Required action:
Using the listing below, print exactly everything from the line with "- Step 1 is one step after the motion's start" down to the line with "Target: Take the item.", both included, and nothing more.

Records for the task:

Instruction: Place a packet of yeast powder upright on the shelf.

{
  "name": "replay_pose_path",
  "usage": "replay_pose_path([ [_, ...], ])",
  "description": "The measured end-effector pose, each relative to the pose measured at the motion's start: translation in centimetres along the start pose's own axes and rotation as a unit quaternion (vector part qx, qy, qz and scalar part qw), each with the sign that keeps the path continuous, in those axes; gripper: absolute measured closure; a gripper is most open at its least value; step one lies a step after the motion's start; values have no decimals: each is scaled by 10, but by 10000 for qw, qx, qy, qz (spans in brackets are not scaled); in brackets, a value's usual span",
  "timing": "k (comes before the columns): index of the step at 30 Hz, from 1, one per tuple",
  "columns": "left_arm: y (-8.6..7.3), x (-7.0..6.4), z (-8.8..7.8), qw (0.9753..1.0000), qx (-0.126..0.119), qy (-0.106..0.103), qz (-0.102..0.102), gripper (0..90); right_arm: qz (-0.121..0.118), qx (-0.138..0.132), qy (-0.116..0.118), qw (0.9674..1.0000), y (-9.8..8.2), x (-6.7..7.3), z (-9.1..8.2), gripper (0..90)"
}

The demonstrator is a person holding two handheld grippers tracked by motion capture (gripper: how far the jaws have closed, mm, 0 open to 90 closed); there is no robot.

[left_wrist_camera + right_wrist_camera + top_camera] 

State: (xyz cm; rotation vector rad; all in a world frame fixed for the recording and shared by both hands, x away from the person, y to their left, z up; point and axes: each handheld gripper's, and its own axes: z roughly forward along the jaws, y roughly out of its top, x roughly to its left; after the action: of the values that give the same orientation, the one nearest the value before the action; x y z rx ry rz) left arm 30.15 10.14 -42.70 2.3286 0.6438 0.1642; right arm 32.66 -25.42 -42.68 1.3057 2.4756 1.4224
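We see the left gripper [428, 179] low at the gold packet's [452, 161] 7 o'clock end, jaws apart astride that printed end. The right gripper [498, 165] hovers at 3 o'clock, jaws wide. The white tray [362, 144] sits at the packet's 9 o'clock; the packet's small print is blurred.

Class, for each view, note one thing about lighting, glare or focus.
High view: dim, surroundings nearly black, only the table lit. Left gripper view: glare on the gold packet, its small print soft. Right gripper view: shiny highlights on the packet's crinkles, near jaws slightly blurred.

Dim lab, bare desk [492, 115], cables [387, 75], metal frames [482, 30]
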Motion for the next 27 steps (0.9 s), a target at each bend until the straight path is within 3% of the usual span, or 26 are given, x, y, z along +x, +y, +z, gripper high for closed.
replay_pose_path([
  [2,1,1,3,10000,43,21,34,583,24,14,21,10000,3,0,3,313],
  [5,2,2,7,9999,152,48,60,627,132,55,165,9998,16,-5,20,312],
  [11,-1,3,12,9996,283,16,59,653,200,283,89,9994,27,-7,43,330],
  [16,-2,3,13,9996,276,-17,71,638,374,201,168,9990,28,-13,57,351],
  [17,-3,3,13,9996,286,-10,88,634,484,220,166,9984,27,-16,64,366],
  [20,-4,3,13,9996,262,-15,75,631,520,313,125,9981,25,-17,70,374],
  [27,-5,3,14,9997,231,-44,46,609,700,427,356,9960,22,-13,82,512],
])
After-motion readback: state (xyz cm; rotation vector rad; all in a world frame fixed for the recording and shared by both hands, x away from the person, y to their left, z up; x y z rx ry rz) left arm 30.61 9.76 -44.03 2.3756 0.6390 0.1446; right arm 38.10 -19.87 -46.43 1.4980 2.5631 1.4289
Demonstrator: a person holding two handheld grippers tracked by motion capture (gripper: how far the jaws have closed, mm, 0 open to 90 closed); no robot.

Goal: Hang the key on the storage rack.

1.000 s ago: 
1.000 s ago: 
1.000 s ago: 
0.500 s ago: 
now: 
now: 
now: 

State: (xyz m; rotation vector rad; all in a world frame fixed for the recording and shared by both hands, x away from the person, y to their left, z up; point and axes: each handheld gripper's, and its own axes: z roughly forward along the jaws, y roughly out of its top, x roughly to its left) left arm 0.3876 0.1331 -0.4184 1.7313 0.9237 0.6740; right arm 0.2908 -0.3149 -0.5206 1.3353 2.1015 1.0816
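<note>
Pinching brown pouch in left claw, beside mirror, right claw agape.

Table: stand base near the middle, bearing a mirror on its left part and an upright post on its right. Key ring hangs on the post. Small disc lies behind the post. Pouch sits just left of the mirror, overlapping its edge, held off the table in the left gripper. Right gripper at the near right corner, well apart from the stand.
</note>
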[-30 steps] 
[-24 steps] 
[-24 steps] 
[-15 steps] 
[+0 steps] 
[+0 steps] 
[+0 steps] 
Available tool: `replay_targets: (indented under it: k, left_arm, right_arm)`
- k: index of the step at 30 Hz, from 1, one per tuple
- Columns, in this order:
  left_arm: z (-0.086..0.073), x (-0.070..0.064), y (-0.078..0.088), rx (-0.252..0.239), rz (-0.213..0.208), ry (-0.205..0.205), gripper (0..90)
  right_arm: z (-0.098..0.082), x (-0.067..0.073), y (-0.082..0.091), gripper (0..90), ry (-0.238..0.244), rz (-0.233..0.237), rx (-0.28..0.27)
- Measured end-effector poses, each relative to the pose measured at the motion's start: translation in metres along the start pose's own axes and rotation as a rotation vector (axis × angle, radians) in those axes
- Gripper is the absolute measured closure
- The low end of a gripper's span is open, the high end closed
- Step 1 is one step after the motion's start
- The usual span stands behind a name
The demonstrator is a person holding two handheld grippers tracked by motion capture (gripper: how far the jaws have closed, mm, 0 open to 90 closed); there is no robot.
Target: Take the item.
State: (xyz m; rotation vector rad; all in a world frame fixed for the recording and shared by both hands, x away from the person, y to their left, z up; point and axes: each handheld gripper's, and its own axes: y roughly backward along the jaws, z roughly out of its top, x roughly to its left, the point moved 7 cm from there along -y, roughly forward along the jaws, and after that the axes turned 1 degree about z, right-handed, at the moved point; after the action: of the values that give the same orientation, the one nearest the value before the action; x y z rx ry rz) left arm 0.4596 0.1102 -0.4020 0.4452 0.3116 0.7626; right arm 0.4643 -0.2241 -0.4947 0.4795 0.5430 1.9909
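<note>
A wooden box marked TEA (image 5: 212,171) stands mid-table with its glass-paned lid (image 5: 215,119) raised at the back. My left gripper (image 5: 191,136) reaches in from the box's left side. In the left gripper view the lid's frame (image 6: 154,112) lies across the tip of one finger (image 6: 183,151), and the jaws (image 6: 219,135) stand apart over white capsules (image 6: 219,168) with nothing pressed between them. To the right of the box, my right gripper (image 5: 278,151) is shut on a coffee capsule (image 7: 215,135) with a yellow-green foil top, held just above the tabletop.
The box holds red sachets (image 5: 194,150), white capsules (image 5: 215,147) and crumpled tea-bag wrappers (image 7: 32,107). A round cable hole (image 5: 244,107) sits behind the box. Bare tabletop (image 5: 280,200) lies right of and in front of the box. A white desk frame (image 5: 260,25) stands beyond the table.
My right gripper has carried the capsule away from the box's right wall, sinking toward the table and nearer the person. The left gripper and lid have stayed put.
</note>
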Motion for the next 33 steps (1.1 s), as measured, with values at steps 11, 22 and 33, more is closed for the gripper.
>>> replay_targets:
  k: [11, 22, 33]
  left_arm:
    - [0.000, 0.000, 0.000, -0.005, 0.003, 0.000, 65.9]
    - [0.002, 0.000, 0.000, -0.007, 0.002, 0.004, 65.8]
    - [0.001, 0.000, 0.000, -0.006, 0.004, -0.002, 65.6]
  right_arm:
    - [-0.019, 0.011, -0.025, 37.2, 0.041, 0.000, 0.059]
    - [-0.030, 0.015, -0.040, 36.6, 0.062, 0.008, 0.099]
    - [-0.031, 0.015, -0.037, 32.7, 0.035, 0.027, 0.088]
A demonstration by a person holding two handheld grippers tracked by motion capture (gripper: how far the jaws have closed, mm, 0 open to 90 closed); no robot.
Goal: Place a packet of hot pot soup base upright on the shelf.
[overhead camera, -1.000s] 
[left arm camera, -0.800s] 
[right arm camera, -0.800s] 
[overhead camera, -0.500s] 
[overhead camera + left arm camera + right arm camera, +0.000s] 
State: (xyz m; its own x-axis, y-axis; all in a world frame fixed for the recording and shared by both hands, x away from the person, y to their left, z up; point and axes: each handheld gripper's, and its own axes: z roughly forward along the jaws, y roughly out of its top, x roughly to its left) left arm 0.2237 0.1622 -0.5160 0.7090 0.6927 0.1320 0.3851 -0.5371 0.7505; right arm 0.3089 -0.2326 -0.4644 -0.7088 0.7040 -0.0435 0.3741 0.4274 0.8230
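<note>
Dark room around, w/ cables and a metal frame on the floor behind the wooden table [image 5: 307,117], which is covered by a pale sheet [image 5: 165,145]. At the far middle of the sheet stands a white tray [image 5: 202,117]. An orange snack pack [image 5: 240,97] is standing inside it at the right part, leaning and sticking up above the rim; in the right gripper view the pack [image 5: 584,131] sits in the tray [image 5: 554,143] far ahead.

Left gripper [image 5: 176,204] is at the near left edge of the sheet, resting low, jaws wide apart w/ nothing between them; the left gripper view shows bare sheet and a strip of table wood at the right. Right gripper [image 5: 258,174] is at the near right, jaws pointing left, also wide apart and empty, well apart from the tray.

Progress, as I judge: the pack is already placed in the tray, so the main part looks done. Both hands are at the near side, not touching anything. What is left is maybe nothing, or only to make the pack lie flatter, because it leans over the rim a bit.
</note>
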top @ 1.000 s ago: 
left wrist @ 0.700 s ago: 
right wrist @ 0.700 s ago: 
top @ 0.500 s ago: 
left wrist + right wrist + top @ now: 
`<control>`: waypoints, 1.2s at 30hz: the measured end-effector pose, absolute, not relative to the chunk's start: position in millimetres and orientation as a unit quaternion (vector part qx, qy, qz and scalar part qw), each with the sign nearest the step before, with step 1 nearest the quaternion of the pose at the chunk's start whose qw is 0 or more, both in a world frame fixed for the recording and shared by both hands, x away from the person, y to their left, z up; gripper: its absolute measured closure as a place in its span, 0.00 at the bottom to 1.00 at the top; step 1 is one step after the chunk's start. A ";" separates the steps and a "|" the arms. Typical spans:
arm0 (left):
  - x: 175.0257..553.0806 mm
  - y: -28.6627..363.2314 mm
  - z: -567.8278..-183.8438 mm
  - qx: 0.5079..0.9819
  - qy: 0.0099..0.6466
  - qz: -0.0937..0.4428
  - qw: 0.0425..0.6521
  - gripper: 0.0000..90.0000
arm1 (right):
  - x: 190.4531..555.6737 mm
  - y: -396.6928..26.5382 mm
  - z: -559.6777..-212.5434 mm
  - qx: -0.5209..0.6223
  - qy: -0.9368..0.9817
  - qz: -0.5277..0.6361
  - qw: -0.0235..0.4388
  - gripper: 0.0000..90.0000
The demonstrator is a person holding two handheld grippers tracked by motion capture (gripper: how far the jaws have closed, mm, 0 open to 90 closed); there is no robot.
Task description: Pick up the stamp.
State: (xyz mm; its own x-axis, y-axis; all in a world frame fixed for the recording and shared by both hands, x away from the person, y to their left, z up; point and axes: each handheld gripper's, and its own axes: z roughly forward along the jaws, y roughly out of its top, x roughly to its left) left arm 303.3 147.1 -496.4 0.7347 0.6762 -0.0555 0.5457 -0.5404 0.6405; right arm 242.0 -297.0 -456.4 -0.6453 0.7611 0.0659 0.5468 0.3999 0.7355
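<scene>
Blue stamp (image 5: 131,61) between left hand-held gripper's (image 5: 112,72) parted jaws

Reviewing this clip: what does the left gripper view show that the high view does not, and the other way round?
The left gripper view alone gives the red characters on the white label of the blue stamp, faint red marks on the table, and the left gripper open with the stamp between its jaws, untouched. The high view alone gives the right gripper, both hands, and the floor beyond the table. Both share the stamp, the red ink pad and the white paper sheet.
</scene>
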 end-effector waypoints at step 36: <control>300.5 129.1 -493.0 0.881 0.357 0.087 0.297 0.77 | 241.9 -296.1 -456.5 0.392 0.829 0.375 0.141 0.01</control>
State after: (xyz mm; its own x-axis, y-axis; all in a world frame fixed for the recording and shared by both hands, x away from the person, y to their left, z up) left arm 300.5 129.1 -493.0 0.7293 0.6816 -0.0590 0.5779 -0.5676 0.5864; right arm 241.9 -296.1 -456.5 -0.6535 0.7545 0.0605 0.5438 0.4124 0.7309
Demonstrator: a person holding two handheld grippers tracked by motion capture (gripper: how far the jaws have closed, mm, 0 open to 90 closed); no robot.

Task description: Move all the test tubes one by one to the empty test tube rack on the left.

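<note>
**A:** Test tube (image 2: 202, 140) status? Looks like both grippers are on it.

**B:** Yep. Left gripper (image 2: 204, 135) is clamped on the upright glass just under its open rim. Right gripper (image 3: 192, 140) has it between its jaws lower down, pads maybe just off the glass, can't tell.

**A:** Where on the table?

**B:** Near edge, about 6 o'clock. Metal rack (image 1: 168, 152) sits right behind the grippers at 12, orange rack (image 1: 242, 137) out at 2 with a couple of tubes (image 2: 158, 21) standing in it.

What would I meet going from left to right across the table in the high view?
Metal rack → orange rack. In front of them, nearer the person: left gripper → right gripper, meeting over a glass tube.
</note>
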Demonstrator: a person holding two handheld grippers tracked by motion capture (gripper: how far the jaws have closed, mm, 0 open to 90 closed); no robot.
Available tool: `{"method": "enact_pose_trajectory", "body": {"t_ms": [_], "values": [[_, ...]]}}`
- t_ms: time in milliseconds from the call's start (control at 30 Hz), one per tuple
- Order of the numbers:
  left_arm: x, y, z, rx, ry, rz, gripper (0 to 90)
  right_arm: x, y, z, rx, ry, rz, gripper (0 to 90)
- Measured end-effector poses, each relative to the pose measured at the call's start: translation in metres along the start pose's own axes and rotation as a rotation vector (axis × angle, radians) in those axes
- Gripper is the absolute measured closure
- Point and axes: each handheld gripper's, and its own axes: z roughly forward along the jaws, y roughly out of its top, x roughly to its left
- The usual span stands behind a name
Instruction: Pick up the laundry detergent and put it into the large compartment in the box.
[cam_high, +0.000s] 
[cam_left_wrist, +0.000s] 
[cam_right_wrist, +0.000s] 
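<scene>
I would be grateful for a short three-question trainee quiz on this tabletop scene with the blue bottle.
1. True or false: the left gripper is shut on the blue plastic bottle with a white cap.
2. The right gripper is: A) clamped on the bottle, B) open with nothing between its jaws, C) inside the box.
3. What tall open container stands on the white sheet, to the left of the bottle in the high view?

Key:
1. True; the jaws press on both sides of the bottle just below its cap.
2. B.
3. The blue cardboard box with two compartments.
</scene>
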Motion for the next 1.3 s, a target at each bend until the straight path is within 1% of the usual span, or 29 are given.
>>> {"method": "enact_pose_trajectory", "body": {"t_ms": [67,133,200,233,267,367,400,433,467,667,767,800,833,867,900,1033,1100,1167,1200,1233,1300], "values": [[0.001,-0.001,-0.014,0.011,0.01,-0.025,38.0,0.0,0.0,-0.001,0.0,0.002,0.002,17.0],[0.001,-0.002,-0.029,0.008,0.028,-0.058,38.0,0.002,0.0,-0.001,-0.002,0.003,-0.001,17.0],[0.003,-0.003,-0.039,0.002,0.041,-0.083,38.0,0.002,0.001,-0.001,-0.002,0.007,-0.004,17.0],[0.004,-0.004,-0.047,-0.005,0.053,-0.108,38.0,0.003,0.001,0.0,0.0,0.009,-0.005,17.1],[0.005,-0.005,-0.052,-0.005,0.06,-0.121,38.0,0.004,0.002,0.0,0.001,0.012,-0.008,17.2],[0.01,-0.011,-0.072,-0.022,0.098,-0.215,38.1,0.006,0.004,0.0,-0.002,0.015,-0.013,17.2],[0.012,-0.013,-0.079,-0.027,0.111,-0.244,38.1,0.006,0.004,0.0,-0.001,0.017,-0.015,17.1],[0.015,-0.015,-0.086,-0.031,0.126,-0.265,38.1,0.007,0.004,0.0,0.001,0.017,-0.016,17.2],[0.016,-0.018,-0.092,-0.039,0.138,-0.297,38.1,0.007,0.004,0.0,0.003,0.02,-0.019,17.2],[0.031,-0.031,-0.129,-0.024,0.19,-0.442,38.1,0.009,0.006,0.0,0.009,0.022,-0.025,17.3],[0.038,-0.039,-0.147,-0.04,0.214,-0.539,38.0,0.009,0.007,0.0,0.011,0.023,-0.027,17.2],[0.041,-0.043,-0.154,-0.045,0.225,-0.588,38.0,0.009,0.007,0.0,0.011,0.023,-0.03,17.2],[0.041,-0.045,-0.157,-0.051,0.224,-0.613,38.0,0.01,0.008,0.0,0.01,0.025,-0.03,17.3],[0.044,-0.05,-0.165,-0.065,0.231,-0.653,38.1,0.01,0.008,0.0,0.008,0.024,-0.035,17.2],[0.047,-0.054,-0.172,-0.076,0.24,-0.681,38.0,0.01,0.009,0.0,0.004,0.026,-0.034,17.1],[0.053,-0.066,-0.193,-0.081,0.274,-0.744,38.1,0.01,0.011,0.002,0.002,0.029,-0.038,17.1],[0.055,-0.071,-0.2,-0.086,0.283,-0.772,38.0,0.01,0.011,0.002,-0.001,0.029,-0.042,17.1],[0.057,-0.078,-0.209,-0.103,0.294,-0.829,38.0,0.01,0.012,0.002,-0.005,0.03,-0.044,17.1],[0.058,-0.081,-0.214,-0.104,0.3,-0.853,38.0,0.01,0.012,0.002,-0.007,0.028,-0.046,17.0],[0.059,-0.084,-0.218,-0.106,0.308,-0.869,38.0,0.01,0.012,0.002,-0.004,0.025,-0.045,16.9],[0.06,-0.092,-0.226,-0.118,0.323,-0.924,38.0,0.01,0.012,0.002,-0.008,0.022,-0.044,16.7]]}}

Task answer:
- Step 1 is one step after the motion's start
- The usual span stands behind a name
The demonstrator is a person holding two handheld grippers tracked by motion capture (gripper: how far the jaws have closed, mm, 0 open to 90 closed); there is no robot.
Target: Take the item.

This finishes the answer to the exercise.